We generate and capture traffic by using our patient monitor’s plethysmograph connected to one of our fingers. Using Wireshark, we find the packets sent by the patient monitor containing bytes with the values related to the pulse data (see the bytes highlighted in Fig. 14) as identified in the protocol specifications.

Fig. 14
figure 14

Data Export packet transmitted from the patient monitor and captured with Wireshark. It shows the patient’s pulse rate in the payload of the packet. The bytes related to the pulse rate as found in the protocol specifications are highlighted in red (boxes 1, 2 and 3). The actual encoded patient’s pulse rate can be seen in green (box 4) (Color figure online)

Full size image

Moreover, by comparing the pulse value displayed on the patient monitor with the values displayed on the CMS, we identify the two bytes encoding the actual pulse rate value measured by the monitor, which are located 6 bytes after the pulse’s unit (0x0a 0xa0). In the example given in Fig. 14, the value is 0x61 in hexadecimal, which translates in decimal into a pulse rate of 97 beats per minute. Having identified where the pulse value is located in the packet, we can now calculate the offset of the byte we want to change: offset 0x323.

In the second step, we create an Ettercap filter to capture and modify the packets containing patients’ pulse readings. Similarly to Attack 2 presented before, Ettercap is used to establish a MITM position and intercept the packets of interest: the ones having a payload containing the values 0x00 0x02 0x48 0x22 (the pulse label), 0x48 0x22 (the observed value) and 0x0A 0xA0 (the unit). We then modify the pulse value to the desired value and forward it to the CMS to display this information.

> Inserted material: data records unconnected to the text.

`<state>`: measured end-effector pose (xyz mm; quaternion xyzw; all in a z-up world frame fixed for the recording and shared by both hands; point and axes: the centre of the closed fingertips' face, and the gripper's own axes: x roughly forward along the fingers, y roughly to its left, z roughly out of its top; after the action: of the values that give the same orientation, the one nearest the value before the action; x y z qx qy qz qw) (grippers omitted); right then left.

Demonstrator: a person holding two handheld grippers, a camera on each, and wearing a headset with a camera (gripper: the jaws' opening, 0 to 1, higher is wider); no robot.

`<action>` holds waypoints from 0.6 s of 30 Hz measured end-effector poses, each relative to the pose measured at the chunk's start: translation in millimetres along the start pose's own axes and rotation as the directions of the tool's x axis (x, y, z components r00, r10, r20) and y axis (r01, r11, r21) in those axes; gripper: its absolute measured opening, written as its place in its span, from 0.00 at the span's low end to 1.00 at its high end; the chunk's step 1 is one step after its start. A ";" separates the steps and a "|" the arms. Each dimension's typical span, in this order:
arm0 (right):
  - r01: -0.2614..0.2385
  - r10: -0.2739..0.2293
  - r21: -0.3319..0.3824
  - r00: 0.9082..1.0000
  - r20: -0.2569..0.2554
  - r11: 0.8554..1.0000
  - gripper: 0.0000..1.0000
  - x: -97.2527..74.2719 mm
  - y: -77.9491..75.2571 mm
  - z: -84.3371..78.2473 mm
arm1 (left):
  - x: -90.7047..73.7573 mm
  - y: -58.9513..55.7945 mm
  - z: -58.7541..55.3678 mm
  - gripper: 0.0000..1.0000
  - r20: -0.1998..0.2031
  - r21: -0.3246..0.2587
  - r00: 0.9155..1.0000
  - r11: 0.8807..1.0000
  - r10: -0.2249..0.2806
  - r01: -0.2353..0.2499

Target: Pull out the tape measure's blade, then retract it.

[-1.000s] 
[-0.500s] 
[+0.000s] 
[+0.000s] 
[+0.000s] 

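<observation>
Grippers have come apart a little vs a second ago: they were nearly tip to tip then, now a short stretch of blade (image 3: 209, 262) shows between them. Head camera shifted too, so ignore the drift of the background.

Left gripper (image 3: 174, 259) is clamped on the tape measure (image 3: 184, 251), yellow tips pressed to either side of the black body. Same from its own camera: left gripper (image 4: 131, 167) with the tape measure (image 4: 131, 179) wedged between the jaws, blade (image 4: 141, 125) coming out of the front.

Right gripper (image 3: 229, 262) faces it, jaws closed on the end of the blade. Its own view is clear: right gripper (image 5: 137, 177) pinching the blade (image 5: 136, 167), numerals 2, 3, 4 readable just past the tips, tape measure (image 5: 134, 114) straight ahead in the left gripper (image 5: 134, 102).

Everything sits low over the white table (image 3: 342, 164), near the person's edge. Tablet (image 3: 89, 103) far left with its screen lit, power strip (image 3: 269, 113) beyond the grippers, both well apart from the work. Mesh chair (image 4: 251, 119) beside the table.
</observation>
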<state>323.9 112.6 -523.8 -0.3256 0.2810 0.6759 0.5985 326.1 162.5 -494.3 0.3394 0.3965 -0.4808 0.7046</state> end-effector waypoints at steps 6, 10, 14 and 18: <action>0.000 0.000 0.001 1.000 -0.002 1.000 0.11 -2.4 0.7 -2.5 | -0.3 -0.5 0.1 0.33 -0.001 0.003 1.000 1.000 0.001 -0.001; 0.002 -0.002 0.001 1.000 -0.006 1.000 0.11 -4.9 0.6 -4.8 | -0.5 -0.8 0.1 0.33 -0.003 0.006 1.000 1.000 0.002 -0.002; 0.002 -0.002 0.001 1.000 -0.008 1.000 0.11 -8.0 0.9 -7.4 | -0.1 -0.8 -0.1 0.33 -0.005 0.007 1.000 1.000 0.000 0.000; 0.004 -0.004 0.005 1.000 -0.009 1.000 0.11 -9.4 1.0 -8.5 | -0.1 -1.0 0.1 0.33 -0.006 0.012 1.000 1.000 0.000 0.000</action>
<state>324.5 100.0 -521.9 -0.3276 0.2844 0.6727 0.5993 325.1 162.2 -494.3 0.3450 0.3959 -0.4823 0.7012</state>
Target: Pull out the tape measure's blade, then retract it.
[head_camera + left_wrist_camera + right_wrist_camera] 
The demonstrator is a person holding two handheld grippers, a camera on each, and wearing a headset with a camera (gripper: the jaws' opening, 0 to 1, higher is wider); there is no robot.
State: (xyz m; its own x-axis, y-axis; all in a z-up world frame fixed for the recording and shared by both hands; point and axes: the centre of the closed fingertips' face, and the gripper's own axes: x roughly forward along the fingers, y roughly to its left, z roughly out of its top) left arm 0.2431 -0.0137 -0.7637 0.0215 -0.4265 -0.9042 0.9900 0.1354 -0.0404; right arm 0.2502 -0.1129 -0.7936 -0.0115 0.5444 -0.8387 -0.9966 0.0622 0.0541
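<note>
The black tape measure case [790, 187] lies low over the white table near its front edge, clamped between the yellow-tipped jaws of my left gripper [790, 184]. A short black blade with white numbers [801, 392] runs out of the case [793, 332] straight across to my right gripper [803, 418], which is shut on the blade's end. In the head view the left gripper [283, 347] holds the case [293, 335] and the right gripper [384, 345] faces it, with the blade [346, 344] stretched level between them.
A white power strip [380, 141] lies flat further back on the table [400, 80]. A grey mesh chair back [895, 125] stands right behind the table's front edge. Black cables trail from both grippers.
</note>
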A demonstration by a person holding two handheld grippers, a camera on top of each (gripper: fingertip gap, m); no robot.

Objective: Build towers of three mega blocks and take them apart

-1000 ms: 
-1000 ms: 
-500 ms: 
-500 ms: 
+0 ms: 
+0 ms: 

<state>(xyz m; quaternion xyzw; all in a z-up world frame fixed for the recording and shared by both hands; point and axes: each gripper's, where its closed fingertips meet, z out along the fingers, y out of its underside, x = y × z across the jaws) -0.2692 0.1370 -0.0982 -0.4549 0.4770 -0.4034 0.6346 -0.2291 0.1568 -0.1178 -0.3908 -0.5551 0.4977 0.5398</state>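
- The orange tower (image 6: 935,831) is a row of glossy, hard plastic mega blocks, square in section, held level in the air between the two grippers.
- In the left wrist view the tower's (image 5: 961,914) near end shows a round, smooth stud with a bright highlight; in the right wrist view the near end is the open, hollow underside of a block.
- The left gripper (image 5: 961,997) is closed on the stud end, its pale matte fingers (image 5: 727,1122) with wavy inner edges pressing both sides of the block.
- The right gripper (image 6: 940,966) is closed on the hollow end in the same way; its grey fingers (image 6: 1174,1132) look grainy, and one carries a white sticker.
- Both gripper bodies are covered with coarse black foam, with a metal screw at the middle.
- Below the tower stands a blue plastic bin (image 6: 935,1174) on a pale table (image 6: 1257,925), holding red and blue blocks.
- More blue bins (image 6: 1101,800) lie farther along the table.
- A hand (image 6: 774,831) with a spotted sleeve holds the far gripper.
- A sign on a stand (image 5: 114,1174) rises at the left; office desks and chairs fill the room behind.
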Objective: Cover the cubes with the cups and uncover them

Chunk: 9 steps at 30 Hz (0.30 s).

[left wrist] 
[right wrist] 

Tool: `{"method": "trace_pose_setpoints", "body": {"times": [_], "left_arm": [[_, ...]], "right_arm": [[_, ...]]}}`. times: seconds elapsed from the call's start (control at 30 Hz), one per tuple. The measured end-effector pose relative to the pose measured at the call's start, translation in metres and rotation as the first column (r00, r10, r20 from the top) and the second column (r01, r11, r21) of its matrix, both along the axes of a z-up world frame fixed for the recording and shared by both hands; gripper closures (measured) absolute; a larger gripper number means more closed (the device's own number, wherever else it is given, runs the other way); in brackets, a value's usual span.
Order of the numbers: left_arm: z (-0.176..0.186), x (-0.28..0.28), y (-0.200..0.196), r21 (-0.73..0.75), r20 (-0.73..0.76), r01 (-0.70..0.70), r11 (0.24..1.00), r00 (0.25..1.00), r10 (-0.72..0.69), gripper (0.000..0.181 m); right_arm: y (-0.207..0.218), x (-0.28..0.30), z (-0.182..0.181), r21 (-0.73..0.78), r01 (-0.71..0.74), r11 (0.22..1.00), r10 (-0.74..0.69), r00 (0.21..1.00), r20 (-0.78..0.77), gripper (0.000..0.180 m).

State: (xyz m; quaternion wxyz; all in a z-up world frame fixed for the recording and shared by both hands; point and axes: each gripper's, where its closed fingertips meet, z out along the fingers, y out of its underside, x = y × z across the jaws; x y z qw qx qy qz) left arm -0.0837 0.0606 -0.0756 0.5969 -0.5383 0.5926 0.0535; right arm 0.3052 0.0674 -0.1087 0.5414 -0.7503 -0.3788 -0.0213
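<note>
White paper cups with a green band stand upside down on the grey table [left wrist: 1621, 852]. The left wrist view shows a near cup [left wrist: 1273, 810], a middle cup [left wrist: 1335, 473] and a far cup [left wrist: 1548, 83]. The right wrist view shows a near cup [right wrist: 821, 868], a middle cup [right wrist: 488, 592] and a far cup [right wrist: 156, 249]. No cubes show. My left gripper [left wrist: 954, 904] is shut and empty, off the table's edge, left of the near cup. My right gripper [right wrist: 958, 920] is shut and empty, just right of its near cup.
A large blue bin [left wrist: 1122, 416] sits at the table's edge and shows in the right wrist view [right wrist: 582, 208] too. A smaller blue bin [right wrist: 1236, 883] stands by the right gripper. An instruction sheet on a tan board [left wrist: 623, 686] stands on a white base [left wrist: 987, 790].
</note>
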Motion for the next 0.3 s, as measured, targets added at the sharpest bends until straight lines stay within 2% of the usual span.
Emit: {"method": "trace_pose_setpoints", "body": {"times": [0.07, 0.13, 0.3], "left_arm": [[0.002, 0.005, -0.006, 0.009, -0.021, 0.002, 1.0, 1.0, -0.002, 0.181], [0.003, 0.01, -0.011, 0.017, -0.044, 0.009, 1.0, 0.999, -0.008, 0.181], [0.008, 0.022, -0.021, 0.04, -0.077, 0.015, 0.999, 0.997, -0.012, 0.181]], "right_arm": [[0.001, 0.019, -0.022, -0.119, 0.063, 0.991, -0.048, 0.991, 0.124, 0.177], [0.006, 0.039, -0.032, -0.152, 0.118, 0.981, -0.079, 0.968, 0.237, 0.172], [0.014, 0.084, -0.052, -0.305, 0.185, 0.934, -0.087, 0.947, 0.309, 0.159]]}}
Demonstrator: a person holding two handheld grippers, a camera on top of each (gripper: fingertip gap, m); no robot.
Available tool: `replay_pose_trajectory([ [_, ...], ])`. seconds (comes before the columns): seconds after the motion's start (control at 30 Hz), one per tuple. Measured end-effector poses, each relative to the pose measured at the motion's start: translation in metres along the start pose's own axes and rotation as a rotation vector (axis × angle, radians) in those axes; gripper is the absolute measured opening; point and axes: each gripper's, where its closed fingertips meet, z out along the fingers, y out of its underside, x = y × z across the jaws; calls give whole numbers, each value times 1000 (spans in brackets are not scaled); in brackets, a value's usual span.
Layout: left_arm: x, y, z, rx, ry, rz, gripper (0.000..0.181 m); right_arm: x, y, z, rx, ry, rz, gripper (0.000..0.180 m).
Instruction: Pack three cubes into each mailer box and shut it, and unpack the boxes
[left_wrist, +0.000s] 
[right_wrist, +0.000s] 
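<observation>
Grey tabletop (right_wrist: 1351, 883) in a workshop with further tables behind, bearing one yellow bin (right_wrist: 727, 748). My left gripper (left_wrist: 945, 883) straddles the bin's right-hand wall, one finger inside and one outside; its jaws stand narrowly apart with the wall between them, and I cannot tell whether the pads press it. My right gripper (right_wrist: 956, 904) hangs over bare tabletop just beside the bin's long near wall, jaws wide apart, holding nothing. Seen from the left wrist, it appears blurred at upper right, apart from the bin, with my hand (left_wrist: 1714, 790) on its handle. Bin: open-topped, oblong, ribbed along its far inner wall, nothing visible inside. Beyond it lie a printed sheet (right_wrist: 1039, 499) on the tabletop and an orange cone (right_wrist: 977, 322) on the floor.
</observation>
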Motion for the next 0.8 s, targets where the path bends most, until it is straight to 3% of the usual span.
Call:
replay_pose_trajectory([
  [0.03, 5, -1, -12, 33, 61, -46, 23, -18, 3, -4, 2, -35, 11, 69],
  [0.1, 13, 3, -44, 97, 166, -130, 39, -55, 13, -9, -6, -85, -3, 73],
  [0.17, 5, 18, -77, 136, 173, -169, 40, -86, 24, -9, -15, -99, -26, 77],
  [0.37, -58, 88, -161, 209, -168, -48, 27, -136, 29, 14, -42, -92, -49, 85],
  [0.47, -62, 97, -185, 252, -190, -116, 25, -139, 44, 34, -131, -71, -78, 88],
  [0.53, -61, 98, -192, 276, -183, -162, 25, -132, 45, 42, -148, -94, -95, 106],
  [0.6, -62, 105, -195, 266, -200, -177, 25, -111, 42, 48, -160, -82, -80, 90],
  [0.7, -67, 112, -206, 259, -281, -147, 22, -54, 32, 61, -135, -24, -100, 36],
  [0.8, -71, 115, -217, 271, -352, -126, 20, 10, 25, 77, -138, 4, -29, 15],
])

We can then execute the attack as follow. First, we attach the plethysmograph to one of our fingers to generate data and simulate a patient being monitored. In Fig. 15 is depicted the reading displayed on the patient monitor, which is a normal pulse of 80 beats per minute. We then execute the attack. The result can be observed in Fig. 16, as seen by hospital staff on the CMS. After the execution of the attack, the pulse suddenly drops from a legitimate range oscillating between 70 and 80 beats per minute to 0 until the attack is stopped.

Fig. 15
figure 15

Patient vitals and other information shown on the display of the Philips MP50 patient monitor. The pulse rate reading (80 beats per minute) is displayed on the right-hand side of the screen. The pulse is measured by the finger plethysmograph that is attached to one of our fingers, simulating an actual patient being monitored. Some vitals are missing (value set to -?-) because the sensors are not connected to the patient monitor

Full size image
Fig. 16
figure 16

Flat-lining spoofing attack observed on the CMS: before the attack execution, the pulse values oscillate between 70 and 80 beats per minute, corresponding to the actual pulse readings. After execution, the pulse value drops to 0 beat per minutes as long as the attack is executed

Full size image

5 Conclusion

In this article we investigate three healthcare protocols found in HDO. A number of weaknesses are found and we demonstrate four attacks exploiting them in our lab. These practical scenarios highlight new risks to HDO and patients by violating the confidentiality, the integrity and the availability of data transmitted between medical devices and other systems. The state of the network segmentation in healthcare networks that we observed in our previous analysis [12] lets us assume that many HDO would be exposed to such threats. It is therefore necessary to protect these environments by designing network monitoring tools suited to address the threats specific to HDO, as they can impact greatly hospital’s operations and patients’ safety and privacy.

The research presented in this article contributes to such design. It can improve security measures such as IDS by issuing signatures for newly found vulnerabilities. Additionally, new attack datasets can be assembled to test the signatures and support the implementation of novel IDS tailor-made for HDO. Finally, our methodology and blueprint for designing a healthcare lab allows researchers to pursue vulnerability research efforts for the healthcare industry in a safe environment.